### Try it
Go through the listing that follows and write it out exactly. Drop the pictures.

### Information provided
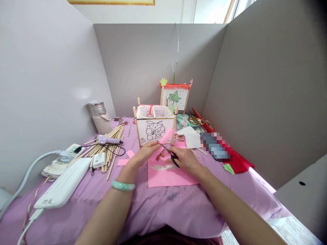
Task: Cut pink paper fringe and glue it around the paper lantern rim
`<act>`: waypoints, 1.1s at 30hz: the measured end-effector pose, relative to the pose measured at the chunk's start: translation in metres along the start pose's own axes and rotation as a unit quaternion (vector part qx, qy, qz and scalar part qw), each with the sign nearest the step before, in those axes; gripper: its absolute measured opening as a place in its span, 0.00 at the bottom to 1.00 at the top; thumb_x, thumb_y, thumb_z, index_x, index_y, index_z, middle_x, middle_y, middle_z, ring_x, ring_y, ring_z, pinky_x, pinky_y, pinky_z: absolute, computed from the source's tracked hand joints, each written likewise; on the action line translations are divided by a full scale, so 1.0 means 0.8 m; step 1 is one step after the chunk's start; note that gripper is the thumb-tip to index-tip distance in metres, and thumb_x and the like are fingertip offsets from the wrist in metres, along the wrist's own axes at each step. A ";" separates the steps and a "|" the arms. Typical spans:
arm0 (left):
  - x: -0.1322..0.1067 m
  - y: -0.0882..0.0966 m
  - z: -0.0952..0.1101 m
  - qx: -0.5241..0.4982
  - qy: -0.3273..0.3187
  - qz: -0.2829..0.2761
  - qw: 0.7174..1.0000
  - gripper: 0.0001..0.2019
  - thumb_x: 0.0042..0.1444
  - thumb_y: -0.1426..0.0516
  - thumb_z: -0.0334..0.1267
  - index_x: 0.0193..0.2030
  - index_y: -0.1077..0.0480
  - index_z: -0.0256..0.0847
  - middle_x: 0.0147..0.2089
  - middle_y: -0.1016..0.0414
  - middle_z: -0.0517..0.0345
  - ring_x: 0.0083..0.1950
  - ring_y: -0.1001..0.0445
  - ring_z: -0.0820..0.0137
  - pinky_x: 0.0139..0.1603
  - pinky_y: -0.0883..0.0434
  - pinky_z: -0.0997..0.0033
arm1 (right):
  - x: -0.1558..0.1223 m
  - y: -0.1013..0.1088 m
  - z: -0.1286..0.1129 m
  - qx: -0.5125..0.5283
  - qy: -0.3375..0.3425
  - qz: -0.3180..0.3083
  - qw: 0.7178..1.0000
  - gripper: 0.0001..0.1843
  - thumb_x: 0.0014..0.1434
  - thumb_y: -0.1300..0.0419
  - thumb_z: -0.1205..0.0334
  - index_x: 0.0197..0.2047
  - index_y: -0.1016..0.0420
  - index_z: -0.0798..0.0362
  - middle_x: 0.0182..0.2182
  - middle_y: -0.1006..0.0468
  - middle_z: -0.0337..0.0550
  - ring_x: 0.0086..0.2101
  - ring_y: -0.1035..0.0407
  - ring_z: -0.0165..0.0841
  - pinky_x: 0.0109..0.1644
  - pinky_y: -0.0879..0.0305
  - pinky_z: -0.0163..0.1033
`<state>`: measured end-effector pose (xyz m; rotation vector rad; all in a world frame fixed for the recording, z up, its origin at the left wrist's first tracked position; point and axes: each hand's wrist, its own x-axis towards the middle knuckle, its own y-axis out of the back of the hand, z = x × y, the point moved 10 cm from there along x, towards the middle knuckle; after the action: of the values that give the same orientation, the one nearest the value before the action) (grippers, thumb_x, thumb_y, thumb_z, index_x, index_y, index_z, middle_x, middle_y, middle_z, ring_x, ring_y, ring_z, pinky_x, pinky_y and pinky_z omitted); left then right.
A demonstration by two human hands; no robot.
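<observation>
My left hand [149, 152] is closed on a strip of pink paper [167, 136] whose upper edge is cut into a fringe. In my right hand [184, 159] are black-handled scissors [174, 160], their blades reaching left to the strip beside my left fingertips. Whether the blades are apart I cannot tell. Both hands hover over a larger pink sheet [166, 180] on the table. Just behind them stands a stick-framed paper lantern [155, 131] with a rabbit-like drawing on its front and a red cord across its open top.
Wooden sticks [109, 146], a lilac glue gun [109, 140], and a white power strip [63, 183] lie at left near a jar [100, 117]. A finished-looking lantern [175, 97] hangs behind. White cloth-like paper [191, 136] and red material [240, 161] lie right. Grey panels enclose the table.
</observation>
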<state>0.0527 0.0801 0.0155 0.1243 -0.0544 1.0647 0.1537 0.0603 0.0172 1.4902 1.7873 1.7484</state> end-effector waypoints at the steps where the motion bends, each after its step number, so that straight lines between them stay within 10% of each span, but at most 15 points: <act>1: 0.000 0.000 0.000 0.000 0.000 0.000 1.000 0.12 0.55 0.46 0.42 0.29 0.32 0.35 0.26 0.27 0.54 0.24 0.33 0.74 0.30 0.34 0.71 | 0.000 0.000 0.000 -0.001 0.000 0.000 1.000 0.15 0.55 0.39 0.50 0.40 0.27 0.50 0.28 0.24 0.37 0.27 0.30 0.29 0.28 0.49 0.31; 33: 0.004 0.013 0.001 -0.010 -0.027 0.041 0.999 0.13 0.55 0.46 0.43 0.30 0.31 0.34 0.27 0.27 0.54 0.24 0.33 0.73 0.31 0.35 0.69 | -0.001 0.004 -0.004 0.029 -0.004 -0.011 1.000 0.19 0.53 0.40 0.46 0.40 0.28 0.51 0.28 0.26 0.37 0.26 0.34 0.28 0.28 0.48 0.31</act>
<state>0.0453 0.0875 0.0177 0.1342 -0.1198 1.1414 0.1533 0.0569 0.0206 1.4910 1.8579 1.6912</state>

### Answer to this task
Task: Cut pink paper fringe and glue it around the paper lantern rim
`<act>`: waypoints, 1.1s at 30hz: the measured end-effector pose, relative to the pose measured at the chunk's start: translation in metres along the start pose's own axes and rotation as a unit quaternion (vector part qx, qy, qz and scalar part qw), each with the sign nearest the step before, in those axes; gripper: its absolute measured opening as a place in its span, 0.00 at the bottom to 1.00 at the top; thumb_x, thumb_y, thumb_z, index_x, index_y, index_z, middle_x, middle_y, middle_z, ring_x, ring_y, ring_z, pinky_x, pinky_y, pinky_z: absolute, computed from the source's tracked hand joints, each written likewise; on the action line translations are divided by a full scale, so 1.0 means 0.8 m; step 1 is one step after the chunk's start; note that gripper is the thumb-tip to index-tip distance in metres, and thumb_x and the like are fingertip offsets from the wrist in metres, along the wrist's own axes at each step. A ";" separates the steps and a "|" the arms. Typical spans:
arm0 (left):
  - x: -0.1322..0.1067 m
  - y: -0.0882..0.0966 m
  - z: -0.0952..0.1101 m
  - qx: -0.5241..0.4982
  - qy: -0.3273..0.3187
  - qz: -0.2829..0.2761
  - qw: 0.7174..1.0000
  - gripper: 0.0001..0.2019
  - thumb_x: 0.0042..0.1444
  - thumb_y: -0.1426..0.0516
  - thumb_z: -0.0334..0.1267
  - index_x: 0.0193..0.2030
  - index_y: -0.1077..0.0480
  - index_z: -0.0256..0.0847
  - middle_x: 0.0147..0.2089
  - middle_y: -0.1016..0.0414
  - middle_z: -0.0517..0.0345
  - ring_x: 0.0083..0.1950
  - ring_y: -0.1001..0.0445
  - ring_z: -0.0820..0.0137
  - pinky_x: 0.0139..0.1603
  - pinky_y: -0.0883..0.0434
  - pinky_z: -0.0997..0.0033
arm1 (right):
  - x: -0.1558..0.1223 m
  - y: -0.1013..0.1088 m
  - z: -0.1286..0.1129 m
  - qx: -0.5125..0.5283
  - qy: -0.3375..0.3425
  - qz: -0.3180..0.3083
  - qw: 0.7178..1.0000
  - gripper: 0.0001..0.1843
  - thumb_x: 0.0014..0.1434
  - thumb_y: -0.1300..0.0419
  - thumb_z: -0.1205..0.0334
  - index_x: 0.0197..0.2047
  - index_y: -0.1016..0.0420
  - index_z: -0.0798..0.0362
  - middle_x: 0.0182..0.2182
  - middle_y: -0.1006..0.0468
  - middle_z: -0.0337..0.0550
  - ring_x: 0.0086..0.2101
  - ring_y: -0.1035..0.0407
  - ring_z: -0.0165..0.0841
  - pinky_x: 0.0109..0.1644
  - pinky_y: -0.0879..0.0305
  - pinky_z: -0.0163..0.1033
`<state>`: measured end-effector pose (xyz m; rotation vector rad; all in a world frame fixed for the recording, z up, its origin at the left wrist's first tracked position; point and axes: each hand's wrist, its own x-axis towards the middle knuckle, its own y-axis out of the back of the hand, z = x × y, the point moved 10 cm from there along x, towards the middle knuckle; after the action: of the values that give the same orientation, the one nearest the value before the action) (grippers, thumb_x, thumb_y, thumb_z, index_x, index_y, index_z, middle_x, middle_y, middle_z, ring_x, ring_y, ring_z, pinky_x, pinky_y and pinky_z omitted); left then right.
A demonstration by two human hands; no robot.
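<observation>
My left hand [149, 152] is closed on a strip of pink paper [167, 136] whose upper edge is cut into a fringe. In my right hand [184, 159] are black-handled scissors [174, 160], their blades reaching left to the strip beside my left fingertips. Whether the blades are apart I cannot tell. Both hands hover over a larger pink sheet [166, 180] on the table. Just behind them stands a stick-framed paper lantern [155, 131] with a rabbit-like drawing on its front and a red cord across its open top.
Wooden sticks [109, 146], a lilac glue gun [109, 140], and a white power strip [63, 183] lie at left near a jar [100, 117]. A finished-looking lantern [175, 97] hangs behind. White cloth-like paper [191, 136] and red material [240, 161] lie right. Grey panels enclose the table.
</observation>
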<state>0.0527 0.0801 0.0155 0.1243 -0.0544 1.0647 0.1537 0.0603 0.0172 1.4902 1.7873 1.7484</state> end-effector waypoints at the steps where the motion bends, each after its step number, so that straight lines between them stay within 10% of each span, but at most 15 points: <act>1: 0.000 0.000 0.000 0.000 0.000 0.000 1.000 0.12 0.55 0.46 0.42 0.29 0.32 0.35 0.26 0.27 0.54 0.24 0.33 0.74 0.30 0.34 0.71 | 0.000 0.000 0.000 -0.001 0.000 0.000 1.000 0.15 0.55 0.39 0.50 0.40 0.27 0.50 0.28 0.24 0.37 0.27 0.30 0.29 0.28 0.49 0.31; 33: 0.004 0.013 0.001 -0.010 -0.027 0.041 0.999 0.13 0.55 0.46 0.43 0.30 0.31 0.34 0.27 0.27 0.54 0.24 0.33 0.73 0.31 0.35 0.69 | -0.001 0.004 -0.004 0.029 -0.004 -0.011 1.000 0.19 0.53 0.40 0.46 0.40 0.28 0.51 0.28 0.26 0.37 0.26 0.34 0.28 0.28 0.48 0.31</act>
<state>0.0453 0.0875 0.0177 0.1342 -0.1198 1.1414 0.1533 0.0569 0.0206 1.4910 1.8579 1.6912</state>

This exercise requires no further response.